[Exercise prompt] Below are entries; work out how many of their lines include the string "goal", and reply with the number only.

Dataset excerpts

*** Begin section ***

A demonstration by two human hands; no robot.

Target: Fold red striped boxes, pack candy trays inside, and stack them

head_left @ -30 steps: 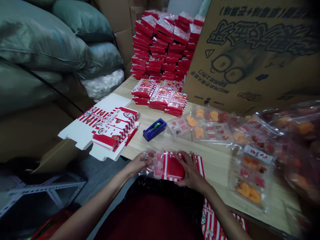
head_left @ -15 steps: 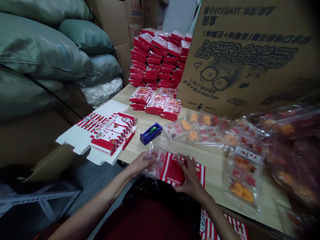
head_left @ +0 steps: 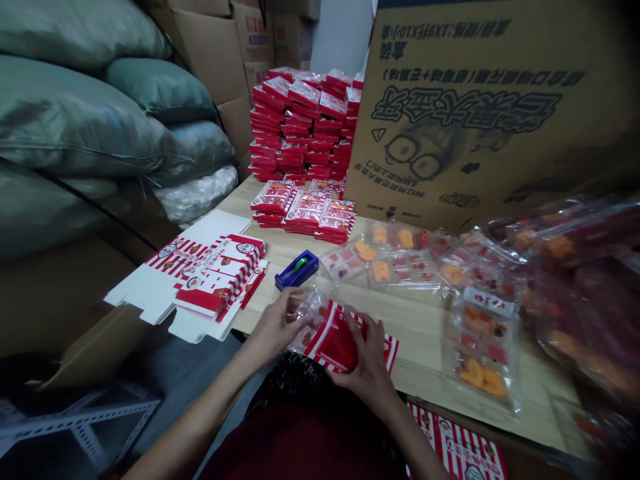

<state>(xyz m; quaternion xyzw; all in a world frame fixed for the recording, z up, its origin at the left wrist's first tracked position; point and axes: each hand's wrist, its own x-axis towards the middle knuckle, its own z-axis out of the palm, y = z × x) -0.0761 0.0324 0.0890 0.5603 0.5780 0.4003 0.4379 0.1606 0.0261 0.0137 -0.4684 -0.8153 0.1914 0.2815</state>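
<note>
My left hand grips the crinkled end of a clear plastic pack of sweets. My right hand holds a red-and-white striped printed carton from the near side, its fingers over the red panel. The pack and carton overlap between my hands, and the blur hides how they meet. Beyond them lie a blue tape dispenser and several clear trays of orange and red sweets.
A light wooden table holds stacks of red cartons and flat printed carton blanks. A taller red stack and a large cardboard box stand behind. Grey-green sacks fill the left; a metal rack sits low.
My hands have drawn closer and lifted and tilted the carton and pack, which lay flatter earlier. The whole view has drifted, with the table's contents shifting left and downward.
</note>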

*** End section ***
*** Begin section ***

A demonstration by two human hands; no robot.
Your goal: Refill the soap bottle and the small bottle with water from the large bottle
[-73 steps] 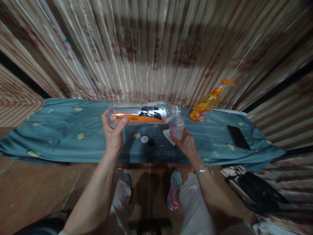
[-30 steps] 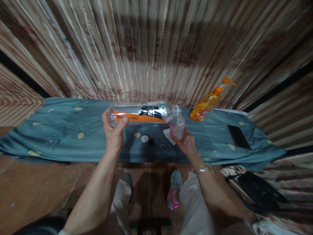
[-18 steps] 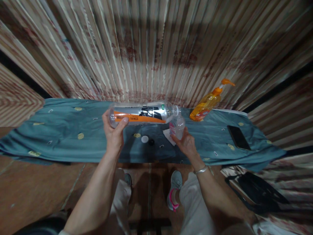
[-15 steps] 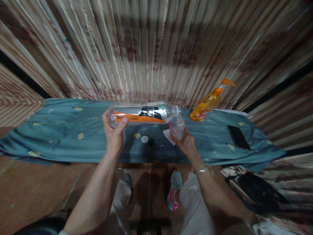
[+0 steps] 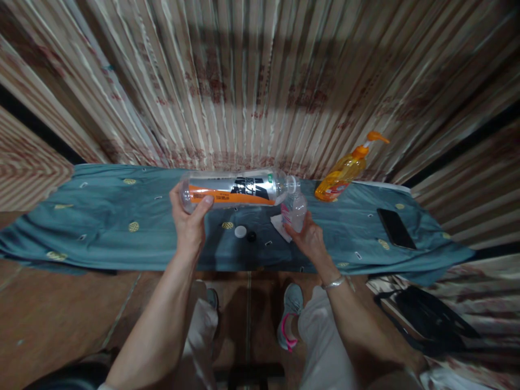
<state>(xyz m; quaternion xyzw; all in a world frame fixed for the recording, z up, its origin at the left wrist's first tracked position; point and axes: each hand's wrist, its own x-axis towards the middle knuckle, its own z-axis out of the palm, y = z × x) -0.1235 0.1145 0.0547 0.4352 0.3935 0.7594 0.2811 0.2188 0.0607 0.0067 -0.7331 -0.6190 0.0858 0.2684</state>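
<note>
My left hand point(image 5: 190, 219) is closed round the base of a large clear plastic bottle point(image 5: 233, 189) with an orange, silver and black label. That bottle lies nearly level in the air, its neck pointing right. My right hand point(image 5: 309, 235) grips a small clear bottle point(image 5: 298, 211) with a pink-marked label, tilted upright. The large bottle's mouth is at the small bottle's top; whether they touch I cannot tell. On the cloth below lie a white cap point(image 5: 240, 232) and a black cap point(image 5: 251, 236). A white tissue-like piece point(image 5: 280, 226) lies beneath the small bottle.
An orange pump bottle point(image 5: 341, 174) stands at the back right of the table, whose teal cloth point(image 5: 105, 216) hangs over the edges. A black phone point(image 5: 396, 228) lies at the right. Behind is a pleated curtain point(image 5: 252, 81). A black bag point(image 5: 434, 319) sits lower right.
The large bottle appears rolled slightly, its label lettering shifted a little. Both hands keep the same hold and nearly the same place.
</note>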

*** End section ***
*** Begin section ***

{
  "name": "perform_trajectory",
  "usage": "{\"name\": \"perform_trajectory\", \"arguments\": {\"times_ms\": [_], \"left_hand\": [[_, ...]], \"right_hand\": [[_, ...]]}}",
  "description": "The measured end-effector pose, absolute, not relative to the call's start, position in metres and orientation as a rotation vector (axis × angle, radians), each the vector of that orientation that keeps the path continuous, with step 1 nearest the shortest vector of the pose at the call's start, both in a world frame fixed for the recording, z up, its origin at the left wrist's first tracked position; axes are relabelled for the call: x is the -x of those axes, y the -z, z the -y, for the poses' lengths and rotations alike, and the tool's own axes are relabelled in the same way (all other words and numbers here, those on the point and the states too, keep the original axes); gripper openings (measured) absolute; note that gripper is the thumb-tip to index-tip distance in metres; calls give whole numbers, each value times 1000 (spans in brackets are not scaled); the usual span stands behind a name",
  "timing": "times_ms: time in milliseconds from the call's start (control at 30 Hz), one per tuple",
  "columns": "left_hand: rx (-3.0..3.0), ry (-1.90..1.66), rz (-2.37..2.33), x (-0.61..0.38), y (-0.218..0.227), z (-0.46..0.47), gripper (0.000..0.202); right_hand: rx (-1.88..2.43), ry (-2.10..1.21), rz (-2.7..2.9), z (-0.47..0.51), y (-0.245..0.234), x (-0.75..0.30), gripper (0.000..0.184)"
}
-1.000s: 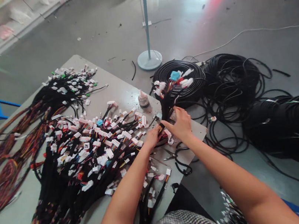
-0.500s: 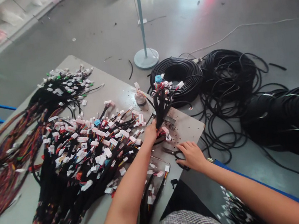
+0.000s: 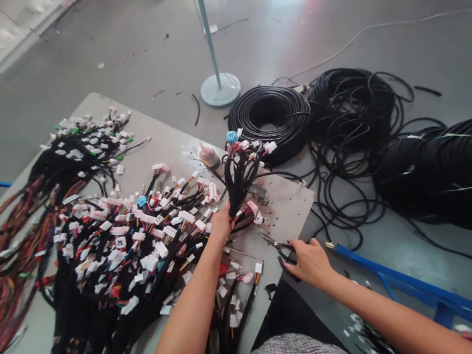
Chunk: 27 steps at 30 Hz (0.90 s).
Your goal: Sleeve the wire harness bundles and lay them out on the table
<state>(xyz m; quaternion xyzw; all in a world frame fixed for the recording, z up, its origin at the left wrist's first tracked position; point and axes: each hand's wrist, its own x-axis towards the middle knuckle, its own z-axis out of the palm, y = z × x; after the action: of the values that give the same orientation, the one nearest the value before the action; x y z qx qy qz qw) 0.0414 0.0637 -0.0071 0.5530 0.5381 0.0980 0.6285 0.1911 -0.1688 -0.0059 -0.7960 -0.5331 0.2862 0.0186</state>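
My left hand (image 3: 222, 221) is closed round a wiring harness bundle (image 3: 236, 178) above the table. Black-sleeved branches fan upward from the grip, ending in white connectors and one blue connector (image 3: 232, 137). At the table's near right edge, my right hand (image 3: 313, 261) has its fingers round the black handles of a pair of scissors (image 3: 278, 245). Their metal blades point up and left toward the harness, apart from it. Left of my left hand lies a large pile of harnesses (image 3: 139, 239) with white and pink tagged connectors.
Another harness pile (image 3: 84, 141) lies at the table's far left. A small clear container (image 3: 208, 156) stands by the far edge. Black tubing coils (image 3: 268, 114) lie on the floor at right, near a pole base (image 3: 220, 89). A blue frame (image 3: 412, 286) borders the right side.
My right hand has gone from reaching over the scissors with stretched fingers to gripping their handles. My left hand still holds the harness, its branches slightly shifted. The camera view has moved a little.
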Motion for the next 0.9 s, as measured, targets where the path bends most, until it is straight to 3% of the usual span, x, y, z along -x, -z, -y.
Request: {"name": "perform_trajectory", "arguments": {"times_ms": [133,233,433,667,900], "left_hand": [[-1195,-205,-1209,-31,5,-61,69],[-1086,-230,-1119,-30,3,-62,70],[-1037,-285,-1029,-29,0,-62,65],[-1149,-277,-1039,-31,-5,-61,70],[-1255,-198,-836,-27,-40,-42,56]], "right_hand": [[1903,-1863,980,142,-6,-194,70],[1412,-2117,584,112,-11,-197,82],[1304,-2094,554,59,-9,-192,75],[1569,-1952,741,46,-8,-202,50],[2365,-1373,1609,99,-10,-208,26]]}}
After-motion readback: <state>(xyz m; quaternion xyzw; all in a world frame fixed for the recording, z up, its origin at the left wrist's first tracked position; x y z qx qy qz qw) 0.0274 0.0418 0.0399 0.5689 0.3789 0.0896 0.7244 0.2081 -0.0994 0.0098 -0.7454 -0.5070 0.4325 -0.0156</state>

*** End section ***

[Output below] 2